You need to localize which part isn't working. Breaking down "browsing a web page" into it's respective parts:
- resolve DNS
- connect to IP
- receive response
So, first you need to verify that DNS is resolving correctly. Ideally, this should be from a machine outside (I'm assuming you're serving pages to external customers) your network.
Secondly, telnet to port 80, internally first. For me this is:
greeblesnort@greeblesnort:~$ telnet 172.18.1.100 80
Trying 172.18.1.100...
Connected to 172.18.1.100.
Escape character is '^]'.
GET / <<<<<<<<<<<<<<type this and hit <ENTER> twice
HTTP/1.0 301 Found <<<<<<<<<<<<this, while a "bad" response, *is* a response from the web server
If that works (with any valid server response), then the server is responding on that port. If you wanna be picky, you can use:
GET /index.htm HTTP/1.0
replacing index.htm with whatever your server uses for it's default.
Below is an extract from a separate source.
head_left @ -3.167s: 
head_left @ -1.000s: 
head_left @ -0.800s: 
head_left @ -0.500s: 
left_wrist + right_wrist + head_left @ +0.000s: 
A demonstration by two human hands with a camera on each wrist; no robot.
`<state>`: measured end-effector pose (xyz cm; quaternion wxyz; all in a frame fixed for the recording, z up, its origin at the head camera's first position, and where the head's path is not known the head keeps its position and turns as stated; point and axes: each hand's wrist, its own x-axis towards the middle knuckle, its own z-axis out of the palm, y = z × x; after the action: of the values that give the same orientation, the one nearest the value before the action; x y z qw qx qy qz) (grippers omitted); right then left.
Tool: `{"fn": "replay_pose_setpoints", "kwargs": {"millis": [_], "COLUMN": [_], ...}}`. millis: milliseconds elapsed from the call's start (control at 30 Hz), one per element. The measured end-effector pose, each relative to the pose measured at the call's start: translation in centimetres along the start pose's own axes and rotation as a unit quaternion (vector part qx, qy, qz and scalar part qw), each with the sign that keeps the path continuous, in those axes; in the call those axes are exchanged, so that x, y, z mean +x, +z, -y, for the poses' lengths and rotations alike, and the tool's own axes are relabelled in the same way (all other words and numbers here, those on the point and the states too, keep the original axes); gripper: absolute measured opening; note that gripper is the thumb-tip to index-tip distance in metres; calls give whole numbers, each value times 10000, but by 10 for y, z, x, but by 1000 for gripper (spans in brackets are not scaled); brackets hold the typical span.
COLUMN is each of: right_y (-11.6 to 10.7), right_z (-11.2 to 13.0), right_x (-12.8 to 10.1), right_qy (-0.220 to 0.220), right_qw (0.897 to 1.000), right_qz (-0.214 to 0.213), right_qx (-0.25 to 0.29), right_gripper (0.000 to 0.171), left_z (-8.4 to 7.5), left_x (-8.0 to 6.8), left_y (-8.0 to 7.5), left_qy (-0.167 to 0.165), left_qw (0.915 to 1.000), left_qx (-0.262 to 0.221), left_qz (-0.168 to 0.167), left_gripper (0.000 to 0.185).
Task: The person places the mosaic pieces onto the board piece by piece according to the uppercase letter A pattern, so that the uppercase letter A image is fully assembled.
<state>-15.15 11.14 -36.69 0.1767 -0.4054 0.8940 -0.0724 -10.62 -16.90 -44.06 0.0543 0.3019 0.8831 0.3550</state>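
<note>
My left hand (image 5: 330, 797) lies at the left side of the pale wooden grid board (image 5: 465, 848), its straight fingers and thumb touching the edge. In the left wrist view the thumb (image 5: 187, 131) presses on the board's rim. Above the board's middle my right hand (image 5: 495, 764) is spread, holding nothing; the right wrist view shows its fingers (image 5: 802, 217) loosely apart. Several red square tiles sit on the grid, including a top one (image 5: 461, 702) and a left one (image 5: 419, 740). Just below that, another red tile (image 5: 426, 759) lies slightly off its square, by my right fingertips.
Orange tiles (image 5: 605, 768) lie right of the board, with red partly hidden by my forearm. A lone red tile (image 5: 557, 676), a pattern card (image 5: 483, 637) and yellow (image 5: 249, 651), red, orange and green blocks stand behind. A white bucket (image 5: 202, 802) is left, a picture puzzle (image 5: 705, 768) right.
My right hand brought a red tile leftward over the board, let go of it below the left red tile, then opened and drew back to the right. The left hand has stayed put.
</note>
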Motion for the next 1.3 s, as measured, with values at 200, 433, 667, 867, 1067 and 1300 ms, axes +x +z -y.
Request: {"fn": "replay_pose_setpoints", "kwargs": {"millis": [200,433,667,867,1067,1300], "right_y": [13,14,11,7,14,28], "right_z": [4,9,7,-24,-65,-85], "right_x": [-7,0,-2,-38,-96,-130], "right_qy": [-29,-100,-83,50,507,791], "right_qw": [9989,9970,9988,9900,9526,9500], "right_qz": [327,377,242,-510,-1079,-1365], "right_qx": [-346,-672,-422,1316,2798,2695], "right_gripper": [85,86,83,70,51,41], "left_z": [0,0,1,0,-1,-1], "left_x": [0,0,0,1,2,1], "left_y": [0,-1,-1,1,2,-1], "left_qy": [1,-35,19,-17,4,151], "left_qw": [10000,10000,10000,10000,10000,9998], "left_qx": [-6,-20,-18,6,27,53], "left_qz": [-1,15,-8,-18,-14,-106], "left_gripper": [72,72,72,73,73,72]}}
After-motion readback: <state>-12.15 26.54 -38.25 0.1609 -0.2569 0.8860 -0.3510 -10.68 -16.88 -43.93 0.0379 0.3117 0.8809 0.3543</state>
This should return a valid page:
HTTP/1.1 404 Not Found
Content-Type: text/html
Server: Microsoft-IIS/7.0
x-info: result=success;server=web01;build={IIS}
Date: Fri, 18 Sep 2009 21:56:47 GMT
Connection: close
Content-Length: 12579
<!DOCTYPE HTML PUBLIC "-//W3C//DTD HTML 4.0 Transitional//EN">
<html>
<head>
...
Now, if you can do this, from the outside, and receive any sort of valid server response, then the problem is on the server itself (code or configuration).
Third, you need to verify that your server is able to communicate it's response back to the customer. This one is probably more of an issue with SLB setups where the NAT, server, and virtual are all different addresses and the server can communicate back to the customer via a different address than the request was made to (asynchronous routing).
Hope that helps. If you give some more information, I'm sure some of us would be willing to help you verify the external stuff...
edit:
Well, if 91.135.5.118 is the correct resolution, then DNS appears to be fine from both nameservers.
However, when I try:
[greeblesnort@fjdx421 greeblesnort]$ telnet www.enfotext.com 80
Trying 91.135.5.118...
Connected to cust118-dsl91-135-5.idnet.net (91.135.5.118).
Escape character is '^]'.
GET /index.htm HTTP/1.0
it times out.
This would normally make me suggest that you talk to your ISP about them potentially blocking inbound port 80 requests. But, that would be kinda silly if they're allowing all those other ports that appear to be open.
I did a packet capture, just to see what was happening on the wire, and it appears that your server is never actually completing a TCP handshake. It appears to receive the initial SYN, returns a SYN/ACK, I send the final ACK, and your server keeps trying to resend the SYN/ACK.
My bet moves to a firewall config either upstream or on your server.